Csikszentmihalyi identified “clarity of goals” as a key component of flow. For Zach, this is central. “You have to keep asking yourself, ‘What is the goal? Why am I here?’ If you can’t answer those questions, you’re not going to find flow.”

Flow is goal oriented for Andy too. It fact, he feels that his periods of flow begin with the visualization of a solution. “You’re constructing this mental model, and you’re trying to imagine how to get through it,” he says. “Once you visualize the solution in your mind, you are driven to execute on that mental plan before it evaporates. If you can build up that desire, you’ll find flow. At that point, it’s almost insatiable.”

How do we find flow on projects with foggy objectives? Zach suggests inventing a deadline. “When the goal is unclear, time often becomes the constraint that forces you to invent the goals,” he says, “because then you actually have to get shit done.”

7. Try short intervals

As senior-level talent, Andy, Matt and Zach have all experienced the effect that increased responsibilities have on flow. “The more responsibilities I have, the less time I have for flow,” Zach says.

The remedy? Finding flow in short intervals of work time. Zach says that these days, flow only lasts 15 or 30 minutes; when he was younger, it lasted longer. “Flow, like everything else, evolves,” he says. 

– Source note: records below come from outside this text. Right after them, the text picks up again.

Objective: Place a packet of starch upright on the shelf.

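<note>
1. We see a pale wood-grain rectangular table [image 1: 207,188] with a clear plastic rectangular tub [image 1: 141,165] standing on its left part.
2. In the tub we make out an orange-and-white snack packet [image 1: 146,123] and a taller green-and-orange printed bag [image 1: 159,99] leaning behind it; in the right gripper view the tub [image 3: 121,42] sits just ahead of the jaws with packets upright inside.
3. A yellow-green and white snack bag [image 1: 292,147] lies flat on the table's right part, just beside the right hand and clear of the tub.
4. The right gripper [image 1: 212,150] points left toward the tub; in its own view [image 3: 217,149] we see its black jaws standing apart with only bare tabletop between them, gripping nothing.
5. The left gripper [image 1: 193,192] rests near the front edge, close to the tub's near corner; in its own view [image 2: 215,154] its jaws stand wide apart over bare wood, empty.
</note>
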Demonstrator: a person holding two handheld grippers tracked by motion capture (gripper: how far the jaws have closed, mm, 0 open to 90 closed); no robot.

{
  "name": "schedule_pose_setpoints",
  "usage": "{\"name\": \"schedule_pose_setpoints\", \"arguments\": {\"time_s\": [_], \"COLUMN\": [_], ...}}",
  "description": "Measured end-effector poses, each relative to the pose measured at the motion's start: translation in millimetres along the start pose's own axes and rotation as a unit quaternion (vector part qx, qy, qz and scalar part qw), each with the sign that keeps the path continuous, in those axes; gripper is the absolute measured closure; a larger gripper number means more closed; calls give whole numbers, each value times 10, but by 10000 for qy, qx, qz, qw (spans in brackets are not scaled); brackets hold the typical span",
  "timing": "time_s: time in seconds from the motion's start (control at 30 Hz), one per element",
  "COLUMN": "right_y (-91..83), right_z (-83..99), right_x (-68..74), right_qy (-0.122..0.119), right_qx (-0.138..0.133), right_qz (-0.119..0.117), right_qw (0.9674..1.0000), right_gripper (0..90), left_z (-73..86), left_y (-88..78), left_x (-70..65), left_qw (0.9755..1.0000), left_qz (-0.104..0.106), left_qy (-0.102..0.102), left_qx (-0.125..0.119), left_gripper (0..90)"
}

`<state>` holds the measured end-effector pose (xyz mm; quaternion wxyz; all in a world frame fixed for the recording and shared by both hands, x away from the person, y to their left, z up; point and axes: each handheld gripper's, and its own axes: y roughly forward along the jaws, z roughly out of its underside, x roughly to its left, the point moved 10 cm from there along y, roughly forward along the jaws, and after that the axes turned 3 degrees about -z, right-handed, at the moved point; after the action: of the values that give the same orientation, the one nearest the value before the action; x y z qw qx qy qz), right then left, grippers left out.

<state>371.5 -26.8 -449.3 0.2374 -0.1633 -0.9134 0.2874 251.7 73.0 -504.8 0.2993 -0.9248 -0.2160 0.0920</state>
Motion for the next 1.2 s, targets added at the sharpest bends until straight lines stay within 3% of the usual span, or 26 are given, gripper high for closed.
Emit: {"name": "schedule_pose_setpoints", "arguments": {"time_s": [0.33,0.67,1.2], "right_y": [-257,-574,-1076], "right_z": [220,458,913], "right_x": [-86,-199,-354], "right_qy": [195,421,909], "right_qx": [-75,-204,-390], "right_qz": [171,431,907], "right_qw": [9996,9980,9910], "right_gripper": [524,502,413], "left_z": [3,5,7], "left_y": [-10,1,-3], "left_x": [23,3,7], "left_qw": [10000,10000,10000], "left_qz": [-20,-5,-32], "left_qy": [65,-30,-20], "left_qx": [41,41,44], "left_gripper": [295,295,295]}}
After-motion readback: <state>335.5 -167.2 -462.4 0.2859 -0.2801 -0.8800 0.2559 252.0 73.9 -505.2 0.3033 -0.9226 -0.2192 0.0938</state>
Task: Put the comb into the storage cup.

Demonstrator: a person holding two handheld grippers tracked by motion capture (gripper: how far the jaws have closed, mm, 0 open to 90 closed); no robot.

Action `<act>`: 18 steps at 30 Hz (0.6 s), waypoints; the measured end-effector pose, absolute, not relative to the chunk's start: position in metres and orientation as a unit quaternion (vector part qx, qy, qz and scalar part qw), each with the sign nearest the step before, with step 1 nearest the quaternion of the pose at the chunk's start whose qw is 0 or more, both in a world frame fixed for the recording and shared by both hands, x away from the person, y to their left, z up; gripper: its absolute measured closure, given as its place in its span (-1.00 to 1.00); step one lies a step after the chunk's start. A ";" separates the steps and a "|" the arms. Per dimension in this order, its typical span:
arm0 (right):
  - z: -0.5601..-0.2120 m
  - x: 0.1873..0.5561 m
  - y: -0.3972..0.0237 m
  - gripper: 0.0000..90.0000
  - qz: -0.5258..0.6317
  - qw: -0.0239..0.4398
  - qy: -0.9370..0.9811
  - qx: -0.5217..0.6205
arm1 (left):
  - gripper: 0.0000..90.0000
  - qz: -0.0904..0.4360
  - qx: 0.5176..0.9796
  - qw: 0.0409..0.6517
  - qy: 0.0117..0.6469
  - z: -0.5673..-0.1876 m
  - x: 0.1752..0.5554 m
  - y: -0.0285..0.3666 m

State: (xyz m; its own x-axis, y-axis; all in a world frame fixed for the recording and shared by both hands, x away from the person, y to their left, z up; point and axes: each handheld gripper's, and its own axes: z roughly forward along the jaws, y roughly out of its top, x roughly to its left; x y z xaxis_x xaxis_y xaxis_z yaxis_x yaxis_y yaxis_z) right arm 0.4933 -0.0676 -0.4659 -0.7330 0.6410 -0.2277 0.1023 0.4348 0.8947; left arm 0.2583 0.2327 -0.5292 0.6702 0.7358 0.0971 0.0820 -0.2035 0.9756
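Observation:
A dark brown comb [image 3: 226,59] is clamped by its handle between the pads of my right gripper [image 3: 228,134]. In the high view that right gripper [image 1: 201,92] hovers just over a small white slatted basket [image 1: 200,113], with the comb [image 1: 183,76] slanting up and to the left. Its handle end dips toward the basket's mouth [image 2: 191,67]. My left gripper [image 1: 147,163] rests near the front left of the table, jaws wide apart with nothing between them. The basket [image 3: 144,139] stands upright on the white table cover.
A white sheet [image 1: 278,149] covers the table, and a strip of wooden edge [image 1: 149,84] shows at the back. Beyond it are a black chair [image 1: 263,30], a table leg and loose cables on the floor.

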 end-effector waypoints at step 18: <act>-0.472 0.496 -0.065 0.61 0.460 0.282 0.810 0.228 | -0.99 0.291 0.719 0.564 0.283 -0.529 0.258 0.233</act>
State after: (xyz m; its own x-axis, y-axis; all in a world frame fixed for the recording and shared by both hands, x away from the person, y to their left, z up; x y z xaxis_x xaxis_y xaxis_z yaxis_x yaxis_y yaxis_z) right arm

Flow for Matt has changed a great deal too. “I used to think that I needed a five-hour block to get into flow,” he says. “I think I may have thought that because when you are in flow, you lose track of time, and it feels like you’re there a long time. But if you timed it, it’s probably not that long. I’ve learned that I can actually get a tremendous amount done in a much shorter period of time.”